• **Data supplied**
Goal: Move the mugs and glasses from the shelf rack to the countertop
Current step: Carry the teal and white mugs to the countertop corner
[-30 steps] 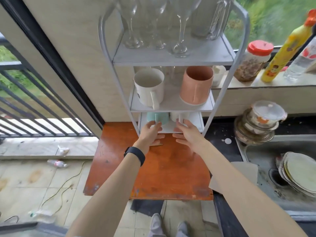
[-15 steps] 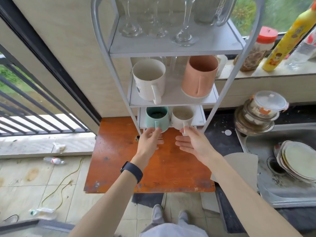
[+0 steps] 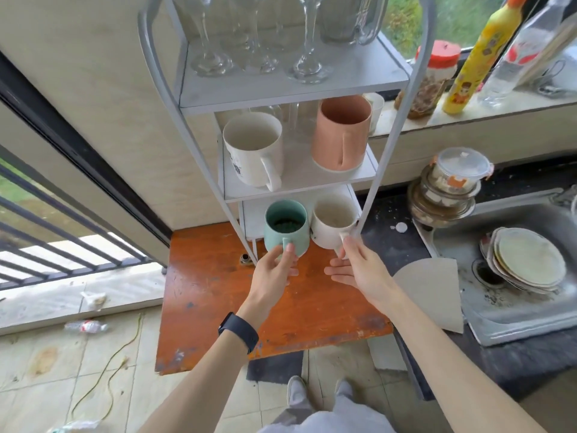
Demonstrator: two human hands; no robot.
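A teal mug (image 3: 285, 228) is gripped at its handle by the left hand (image 3: 271, 276), and a white mug (image 3: 332, 225) is pinched at its handle by the right hand (image 3: 359, 270). Both mugs are held touching, at the front of the shelf rack (image 3: 387, 145), above the orange tabletop (image 3: 218, 307).

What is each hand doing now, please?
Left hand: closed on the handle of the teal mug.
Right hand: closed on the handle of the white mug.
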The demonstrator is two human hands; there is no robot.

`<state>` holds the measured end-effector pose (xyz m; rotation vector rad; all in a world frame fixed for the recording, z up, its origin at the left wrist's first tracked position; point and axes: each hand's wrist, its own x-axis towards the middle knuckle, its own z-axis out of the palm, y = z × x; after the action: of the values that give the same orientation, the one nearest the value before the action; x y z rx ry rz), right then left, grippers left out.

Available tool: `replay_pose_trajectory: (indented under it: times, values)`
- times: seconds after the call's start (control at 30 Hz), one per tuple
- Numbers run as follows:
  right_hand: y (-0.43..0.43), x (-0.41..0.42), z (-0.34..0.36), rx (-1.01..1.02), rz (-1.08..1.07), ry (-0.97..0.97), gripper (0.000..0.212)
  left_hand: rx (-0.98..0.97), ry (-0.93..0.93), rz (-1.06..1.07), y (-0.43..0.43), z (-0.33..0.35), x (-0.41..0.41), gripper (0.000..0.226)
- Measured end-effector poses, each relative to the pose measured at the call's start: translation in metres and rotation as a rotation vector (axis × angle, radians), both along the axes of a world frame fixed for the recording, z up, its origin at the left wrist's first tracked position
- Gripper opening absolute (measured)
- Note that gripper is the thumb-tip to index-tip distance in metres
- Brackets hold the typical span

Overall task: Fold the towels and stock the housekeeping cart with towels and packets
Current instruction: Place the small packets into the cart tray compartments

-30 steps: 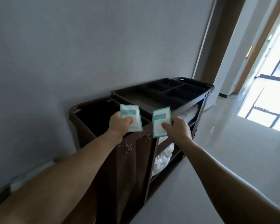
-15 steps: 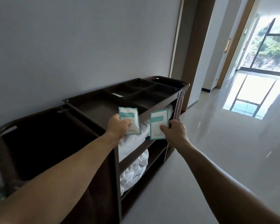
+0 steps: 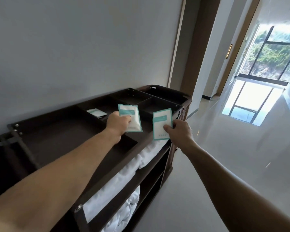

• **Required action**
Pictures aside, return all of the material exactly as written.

• **Written response**
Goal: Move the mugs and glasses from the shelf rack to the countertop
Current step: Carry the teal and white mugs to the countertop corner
[-30 steps] 
[-15 steps] 
[+0 steps] 
Demonstrator: two human hands; no robot.
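A teal mug (image 3: 285, 228) is gripped at its handle by the left hand (image 3: 271, 276), and a white mug (image 3: 332, 225) is pinched at its handle by the right hand (image 3: 359, 270). Both mugs are held touching, at the front of the shelf rack (image 3: 387, 145), above the orange tabletop (image 3: 218, 307).

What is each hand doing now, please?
Left hand: closed on the handle of the teal mug.
Right hand: closed on the handle of the white mug.
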The demonstrator is two human hands; there is no robot.

`<state>` holds the measured end-effector pose (xyz m; rotation vector rad; all in a world frame fixed for the recording, z up, its origin at the left wrist's first tracked position; point and axes: each hand's wrist, its own x-axis towards the middle knuckle, its own z-axis out of the palm, y = z × x; after the action: of the values that give the same orientation, the one nearest the value before the action; x y z rx ry rz), right then left, grippers left out.

Available tool: `replay_pose_trajectory: (indented under it: times, values)`
- times: seconds after the call's start (control at 30 Hz), one per tuple
- Numbers run as follows:
  right_hand: y (-0.43..0.43), x (-0.41..0.42), z (-0.34..0.36), rx (-1.01..1.02), rz (-1.08..1.07), ry (-0.97..0.97), gripper (0.000..0.212)
  left_hand: rx (-0.98..0.97), ry (-0.93..0.93), rz (-1.06..1.07), y (-0.43..0.43), z (-0.33..0.35), x (-0.41..0.41), gripper (0.000..0.226)
- Measured end-effector poses, each relative to the pose measured at the call's start: translation in metres and rotation as a rotation vector (axis × angle, radians), both along the axes of a world frame fixed for the recording, z up, its origin at the left wrist's first tracked position
- Gripper opening absolute (measured)
- Note that gripper is the thumb-tip to index-tip distance in metres
- Brackets hold the typical span

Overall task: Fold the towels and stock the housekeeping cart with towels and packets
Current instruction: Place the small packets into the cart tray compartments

-30 steps: 
-15 steps: 
+0 steps: 

Nothing else remains to be done for this exercise.